Last week, the U.N. General Assembly approved measures to coordinate detection and response to asteroid strikes that could level cities and possibly destroy our civilization.
Specifically, the agency voted to create an International Asteroid Warning Network made up of scientists, observatories and space agencies around the planet to share information about newly discovered asteroids and how likely they are to impact Earth. The group will also work with disaster relief organizations to help them determine the best response to an asteroid impact like the one that rattled the Russian city of Chelyabinsk in February.
The U.N. will also set up a space mission planning advisory group to look into how humans might deflect an asteroid heading our way — the best options, the costs and the technologies needed. The results of that study will be shared with space agencies throughout the world.
The General Assembly also agreed that the existing U.N. Committee on the Peaceful Uses of Outer Space would monitor threats from asteroids and help plan and authorize a deflection campaign if necessary.

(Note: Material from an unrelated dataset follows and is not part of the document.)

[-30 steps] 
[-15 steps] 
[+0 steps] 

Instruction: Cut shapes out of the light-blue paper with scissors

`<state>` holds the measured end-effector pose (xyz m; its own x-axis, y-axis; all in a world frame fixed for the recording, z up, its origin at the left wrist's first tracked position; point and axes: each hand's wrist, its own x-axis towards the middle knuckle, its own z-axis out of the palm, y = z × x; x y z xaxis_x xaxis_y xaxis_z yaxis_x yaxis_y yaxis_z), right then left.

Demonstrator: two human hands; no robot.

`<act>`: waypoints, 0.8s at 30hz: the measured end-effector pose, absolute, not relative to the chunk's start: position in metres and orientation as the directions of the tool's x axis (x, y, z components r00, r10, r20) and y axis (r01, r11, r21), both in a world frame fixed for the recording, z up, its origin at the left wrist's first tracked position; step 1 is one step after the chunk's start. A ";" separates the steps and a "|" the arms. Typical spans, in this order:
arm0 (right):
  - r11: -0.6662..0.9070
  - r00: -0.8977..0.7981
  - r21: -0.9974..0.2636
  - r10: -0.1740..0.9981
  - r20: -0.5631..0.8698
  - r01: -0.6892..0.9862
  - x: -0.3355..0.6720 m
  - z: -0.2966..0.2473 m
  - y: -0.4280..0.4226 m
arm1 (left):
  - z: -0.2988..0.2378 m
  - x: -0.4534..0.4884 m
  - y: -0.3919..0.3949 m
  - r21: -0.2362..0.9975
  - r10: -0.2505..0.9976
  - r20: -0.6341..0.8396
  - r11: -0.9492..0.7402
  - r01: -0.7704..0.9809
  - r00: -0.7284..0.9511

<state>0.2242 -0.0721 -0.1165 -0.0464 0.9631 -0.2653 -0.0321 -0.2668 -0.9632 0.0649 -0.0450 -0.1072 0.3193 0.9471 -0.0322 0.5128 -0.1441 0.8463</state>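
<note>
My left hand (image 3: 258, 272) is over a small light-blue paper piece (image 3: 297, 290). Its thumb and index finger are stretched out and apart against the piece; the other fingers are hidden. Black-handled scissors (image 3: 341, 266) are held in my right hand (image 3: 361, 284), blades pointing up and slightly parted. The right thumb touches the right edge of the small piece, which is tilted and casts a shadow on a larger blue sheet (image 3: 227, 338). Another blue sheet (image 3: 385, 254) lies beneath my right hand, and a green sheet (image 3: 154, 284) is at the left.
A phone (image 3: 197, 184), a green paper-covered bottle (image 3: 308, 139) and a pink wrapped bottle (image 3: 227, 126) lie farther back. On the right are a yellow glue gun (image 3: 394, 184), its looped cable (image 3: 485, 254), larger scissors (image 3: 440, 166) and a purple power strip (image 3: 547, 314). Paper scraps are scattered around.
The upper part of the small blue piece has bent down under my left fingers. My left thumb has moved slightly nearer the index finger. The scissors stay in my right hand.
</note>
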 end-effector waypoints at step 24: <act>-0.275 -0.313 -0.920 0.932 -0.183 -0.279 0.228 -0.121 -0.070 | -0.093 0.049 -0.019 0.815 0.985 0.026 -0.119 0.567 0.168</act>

These measures were based in part on recommendations from the Association of Space Explorers, a professional society of astronauts and cosmonauts. The group, made up entirely of people who have flown in the space, submitted a report to the U.N. in 2009 titled “Asteroid Threats: A Call for Global Response.” The report outlined steps for how the U.N. could help prevent a dangerous asteroid strike.
Speaking at a news conference on Friday, Apollo 9 Astronaut Rusty Schweickart said the group believes decisions on how to respond to an asteroid threat must be handled by an international body.
As of now, the only way to deflect a dangerous asteroid is to detect it 10 to 15 years in advance, and then alter its orbit slightly so it would miss Earth, Schweickart said.
“The question is, which way do you move it?” he said. “And if something goes wrong in the middle of the deflection, you have now caused havoc in some other nation that was not at risk. Therefore, this decision of what to do and how to do it, what systems to use, and all the rest of it has to be coordinated internationally.”
Schweickart described the measures recently adopted by the U.N. as a skeleton of a decision-making process that will help guide the international community on how to handle a threat if one arises.
“I say a skeleton because it has no meat or muscle on it yet, ” he said. “That is the challenge as we go forward.”
The members of the space explorers group have already outlined the next steps that they would like to see implemented in a global asteroid defense plan.
They want to see national governments include asteroid impacts in their disaster response plans and budgets, and they want policy makers to direct national space agencies to launch an international asteroid deflection demonstration in the next 10 years.
They also want to find the nearly 1 million near-Earth objects that could potentially strike our planet.
“One-hundred years ago, if the Earth is hit by an asteroid … that is bad luck,” said Ed Lu, an member of the group who spent seven months on the International Space Station and is now chief executive of the B612 Foundation. “If 20 years from now we get hit again, that is not bad luck, that is stupidity. We can do better as a race.”